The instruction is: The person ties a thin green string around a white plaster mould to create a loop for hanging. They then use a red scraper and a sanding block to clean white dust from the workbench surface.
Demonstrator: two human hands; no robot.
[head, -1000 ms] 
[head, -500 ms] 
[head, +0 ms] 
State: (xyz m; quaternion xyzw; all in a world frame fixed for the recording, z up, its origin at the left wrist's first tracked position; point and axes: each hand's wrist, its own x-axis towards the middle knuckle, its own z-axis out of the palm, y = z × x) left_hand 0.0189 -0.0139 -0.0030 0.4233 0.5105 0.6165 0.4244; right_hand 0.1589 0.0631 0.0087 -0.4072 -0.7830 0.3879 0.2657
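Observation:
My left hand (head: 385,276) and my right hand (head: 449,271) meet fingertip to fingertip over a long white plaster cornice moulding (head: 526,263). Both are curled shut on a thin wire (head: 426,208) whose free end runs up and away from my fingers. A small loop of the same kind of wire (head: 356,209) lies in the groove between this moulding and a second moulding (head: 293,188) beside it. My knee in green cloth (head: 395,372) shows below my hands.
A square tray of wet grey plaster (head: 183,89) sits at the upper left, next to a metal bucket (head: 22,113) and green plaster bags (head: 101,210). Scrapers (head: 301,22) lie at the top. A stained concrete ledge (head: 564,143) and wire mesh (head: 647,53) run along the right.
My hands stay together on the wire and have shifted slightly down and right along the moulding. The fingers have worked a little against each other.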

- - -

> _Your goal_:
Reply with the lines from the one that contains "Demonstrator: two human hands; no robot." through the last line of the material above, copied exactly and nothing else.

> _Solution to the problem_:
Demonstrator: two human hands; no robot.
[head, -1000 ms] 
[head, -500 ms] 
[head, +0 ms] 
State: (xyz m; quaternion xyzw; all in a world frame fixed for the recording, z up, its origin at the left wrist's first tracked position; point and axes: each hand's wrist, its own x-axis towards the middle knuckle, its own z-axis out of the palm, y = z × x) left_hand 0.0189 -0.0139 -0.0030 0.4233 0.5105 0.6165 0.4244; right_hand 0.1589 0.0631 0.0087 -0.4072 -0.7830 0.3879 0.2657
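Observation:
My left hand (head: 385,276) and my right hand (head: 449,271) meet fingertip to fingertip over a long white plaster cornice moulding (head: 526,263). Both are curled shut on a thin wire (head: 426,208) whose free end runs up and away from my fingers. A small loop of the same kind of wire (head: 356,209) lies in the groove between this moulding and a second moulding (head: 293,188) beside it. My knee in green cloth (head: 395,372) shows below my hands.
A square tray of wet grey plaster (head: 183,89) sits at the upper left, next to a metal bucket (head: 22,113) and green plaster bags (head: 101,210). Scrapers (head: 301,22) lie at the top. A stained concrete ledge (head: 564,143) and wire mesh (head: 647,53) run along the right.
My hands stay together on the wire and have shifted slightly down and right along the moulding. The fingers have worked a little against each other.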

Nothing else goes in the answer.